# Threaded joint for take down stick



## Sean (Dec 29, 2012)

Guys,
I would like to try and make a take apart stick for travel. I know you can get commercialy the threaded inserts and sleeves like pic below but have any of you put together a homemade insert from threaded rod and a sleeve of some sort? I am more curious about a deeper sleeve to surround the thread than say the thickness of a standard nut. Need some ideas thanks.

Sean


----------



## Rodney (Jun 12, 2015)

I haven't done it but if you want to make your own you can take a look at coupler nuts. They're long but you would need either a hex shaped mortise or a larger round hole filled with epoxy to use them.

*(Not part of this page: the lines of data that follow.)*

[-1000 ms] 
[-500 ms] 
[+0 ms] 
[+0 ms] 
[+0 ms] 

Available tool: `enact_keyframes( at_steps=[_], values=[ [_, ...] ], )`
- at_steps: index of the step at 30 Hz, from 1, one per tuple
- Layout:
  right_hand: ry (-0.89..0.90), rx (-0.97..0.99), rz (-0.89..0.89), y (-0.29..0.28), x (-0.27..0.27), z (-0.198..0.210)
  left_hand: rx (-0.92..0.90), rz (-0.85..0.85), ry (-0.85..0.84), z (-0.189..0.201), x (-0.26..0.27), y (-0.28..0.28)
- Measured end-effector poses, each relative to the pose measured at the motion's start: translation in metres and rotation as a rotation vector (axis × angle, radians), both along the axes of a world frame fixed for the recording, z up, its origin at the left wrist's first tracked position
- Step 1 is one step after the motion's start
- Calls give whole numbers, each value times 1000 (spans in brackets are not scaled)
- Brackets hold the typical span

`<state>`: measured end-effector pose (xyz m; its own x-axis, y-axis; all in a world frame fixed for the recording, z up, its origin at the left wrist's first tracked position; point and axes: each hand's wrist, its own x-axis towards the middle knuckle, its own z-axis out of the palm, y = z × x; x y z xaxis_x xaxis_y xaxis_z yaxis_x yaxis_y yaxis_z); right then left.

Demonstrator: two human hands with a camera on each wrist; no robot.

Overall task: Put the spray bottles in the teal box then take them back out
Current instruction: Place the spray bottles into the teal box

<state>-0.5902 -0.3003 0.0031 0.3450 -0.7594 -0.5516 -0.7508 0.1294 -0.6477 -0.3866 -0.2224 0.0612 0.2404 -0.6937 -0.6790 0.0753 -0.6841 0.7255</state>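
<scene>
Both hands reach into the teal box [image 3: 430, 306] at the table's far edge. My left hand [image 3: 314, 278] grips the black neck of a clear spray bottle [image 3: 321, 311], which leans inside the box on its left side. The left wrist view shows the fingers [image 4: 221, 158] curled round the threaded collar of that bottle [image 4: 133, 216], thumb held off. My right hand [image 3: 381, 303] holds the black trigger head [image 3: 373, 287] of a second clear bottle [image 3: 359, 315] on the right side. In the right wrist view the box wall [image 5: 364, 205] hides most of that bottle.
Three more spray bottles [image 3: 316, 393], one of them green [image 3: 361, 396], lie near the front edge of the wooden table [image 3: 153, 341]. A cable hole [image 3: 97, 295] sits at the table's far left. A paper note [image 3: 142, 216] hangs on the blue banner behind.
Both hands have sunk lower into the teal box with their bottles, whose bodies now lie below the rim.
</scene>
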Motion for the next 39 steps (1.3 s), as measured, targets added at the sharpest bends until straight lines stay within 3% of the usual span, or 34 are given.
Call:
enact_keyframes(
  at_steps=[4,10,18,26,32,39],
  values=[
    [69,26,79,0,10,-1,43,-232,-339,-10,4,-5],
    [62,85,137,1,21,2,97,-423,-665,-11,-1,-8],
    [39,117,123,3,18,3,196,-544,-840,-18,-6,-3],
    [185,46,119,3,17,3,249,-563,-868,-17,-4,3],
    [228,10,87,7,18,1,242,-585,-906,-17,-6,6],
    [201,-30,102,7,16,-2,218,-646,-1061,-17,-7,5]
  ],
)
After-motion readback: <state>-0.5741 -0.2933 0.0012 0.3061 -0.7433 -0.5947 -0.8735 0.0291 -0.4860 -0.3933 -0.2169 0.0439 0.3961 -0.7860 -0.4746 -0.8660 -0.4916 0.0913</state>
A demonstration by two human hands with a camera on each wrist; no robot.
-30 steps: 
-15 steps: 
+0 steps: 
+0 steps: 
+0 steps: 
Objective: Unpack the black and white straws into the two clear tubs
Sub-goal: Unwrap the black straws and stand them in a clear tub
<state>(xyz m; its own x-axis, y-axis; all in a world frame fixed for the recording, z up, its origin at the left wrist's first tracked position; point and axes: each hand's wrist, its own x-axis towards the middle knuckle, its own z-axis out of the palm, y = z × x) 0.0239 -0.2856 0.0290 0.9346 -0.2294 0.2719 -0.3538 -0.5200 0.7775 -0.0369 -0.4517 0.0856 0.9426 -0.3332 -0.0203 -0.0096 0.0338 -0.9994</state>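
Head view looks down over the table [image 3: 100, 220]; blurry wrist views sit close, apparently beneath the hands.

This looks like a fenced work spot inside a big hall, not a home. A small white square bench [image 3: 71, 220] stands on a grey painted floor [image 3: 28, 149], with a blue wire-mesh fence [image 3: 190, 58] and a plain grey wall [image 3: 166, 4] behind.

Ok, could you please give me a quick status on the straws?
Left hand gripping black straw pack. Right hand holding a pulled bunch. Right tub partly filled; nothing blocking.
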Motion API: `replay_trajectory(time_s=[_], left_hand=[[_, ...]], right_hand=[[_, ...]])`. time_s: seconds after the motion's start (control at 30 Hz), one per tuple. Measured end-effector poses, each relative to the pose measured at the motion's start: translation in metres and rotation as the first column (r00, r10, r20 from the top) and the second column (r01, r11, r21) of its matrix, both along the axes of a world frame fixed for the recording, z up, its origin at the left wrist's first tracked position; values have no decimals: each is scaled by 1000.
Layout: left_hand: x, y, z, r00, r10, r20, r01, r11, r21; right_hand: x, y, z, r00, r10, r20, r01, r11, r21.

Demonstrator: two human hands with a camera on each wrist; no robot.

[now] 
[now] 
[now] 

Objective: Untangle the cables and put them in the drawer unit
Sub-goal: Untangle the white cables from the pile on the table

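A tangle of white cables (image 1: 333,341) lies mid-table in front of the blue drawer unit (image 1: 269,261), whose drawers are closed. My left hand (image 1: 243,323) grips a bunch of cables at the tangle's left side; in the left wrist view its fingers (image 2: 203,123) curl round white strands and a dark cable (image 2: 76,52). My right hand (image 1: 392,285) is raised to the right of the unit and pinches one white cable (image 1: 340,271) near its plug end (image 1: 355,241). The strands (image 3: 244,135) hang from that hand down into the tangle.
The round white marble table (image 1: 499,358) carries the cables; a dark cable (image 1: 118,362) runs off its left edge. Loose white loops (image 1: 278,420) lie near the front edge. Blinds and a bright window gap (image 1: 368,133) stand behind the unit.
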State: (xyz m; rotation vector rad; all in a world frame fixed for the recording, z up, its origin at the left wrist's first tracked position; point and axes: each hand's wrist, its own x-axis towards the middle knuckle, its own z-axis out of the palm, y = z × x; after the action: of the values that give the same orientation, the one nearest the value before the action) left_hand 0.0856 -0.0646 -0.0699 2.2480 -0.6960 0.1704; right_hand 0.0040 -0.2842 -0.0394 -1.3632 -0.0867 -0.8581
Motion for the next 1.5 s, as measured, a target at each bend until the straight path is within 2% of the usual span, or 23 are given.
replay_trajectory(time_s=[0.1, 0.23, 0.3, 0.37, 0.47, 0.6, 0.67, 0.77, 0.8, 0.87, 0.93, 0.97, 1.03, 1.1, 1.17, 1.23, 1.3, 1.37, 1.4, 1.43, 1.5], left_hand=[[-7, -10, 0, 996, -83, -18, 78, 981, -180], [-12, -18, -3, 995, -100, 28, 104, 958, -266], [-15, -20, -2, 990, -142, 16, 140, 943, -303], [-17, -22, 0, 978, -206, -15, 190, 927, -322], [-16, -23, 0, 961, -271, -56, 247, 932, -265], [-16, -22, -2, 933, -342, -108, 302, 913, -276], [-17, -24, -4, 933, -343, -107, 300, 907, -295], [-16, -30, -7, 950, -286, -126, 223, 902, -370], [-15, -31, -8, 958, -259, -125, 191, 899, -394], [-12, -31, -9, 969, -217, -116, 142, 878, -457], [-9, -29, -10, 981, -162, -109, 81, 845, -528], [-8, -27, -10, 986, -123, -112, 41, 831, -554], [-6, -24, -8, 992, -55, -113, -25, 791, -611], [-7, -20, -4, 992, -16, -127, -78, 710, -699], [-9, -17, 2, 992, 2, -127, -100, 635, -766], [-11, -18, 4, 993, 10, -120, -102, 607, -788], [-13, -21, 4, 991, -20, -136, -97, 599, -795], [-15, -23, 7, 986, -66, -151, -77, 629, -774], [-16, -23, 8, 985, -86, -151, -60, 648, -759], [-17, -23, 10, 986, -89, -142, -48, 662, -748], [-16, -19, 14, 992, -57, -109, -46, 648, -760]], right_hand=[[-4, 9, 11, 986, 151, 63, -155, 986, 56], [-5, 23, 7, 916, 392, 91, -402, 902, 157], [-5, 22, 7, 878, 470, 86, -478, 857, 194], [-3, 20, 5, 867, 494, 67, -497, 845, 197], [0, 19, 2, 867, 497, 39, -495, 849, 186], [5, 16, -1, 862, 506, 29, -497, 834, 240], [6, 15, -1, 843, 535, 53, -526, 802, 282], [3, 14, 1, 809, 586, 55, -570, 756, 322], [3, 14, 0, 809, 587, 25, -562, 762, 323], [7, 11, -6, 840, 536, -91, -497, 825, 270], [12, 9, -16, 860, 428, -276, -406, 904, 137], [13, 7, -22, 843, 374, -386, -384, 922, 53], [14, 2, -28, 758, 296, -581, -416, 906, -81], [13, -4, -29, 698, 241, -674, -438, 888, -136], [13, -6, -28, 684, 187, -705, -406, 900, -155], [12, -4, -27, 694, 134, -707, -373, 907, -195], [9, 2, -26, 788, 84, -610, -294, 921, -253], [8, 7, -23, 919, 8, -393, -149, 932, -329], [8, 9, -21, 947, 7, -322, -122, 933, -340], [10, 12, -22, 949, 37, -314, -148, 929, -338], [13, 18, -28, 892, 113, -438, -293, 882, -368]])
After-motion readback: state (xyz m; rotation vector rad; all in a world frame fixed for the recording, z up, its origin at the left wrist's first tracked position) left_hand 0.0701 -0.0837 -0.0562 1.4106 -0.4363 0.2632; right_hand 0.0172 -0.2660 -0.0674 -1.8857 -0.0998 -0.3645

Another option would be to find some thick walled tube and tap the inside to fit your bolt or you could even drill and tap some solid stock.

No interest in the commercially available ones? I've seen some pretty nice brass ones online. I think Lee Valley sells them along with several other places.

Here's one seller on Etsy. They have nice looking handles too.

https://www.etsy.com/listing/130085489/2-solid-brass-cane-walking-stick?utm_campaign=shopping_us_OverTheHawaiianMoon_sfc_osa&utm_medium=cpc&utm_source=google&utm_custom1=0&utm_content=7617480&gclid=CjwKEAiAlNbEBRCv9uy4j4SWrgwSJAB5MqJFyIXrn8DVSo1bNWR9sQWMBlCXLEdzKO1OyhgK67W_dxoCDZ_w_wcB

Rodney


----------



## dww2 (Feb 4, 2017)

In addition to the coupling nut Rodney suggested, you could try something called a barrel nut. (Not sure how to post pictures, but a quick google search will show you what it is)


----------



## cobalt (Nov 14, 2013)

try this link called " kieth pickering the stick man. " stick suppliers and stick maker and go to screw joints

 paste into your search box

there £4.50 a set or 3.50 when ordering four or more


----------



## Sean (Dec 29, 2012)

Thanks guys. Yes I am interested in the commercial ones. Was just wondering if there was a cheaper way bulk purchase. Like an all-thread and all-thread sleeve. Might go with lee valley and the one pictured and also the one I posted a picture of LV sells it will pretty much make the split line invisible.


----------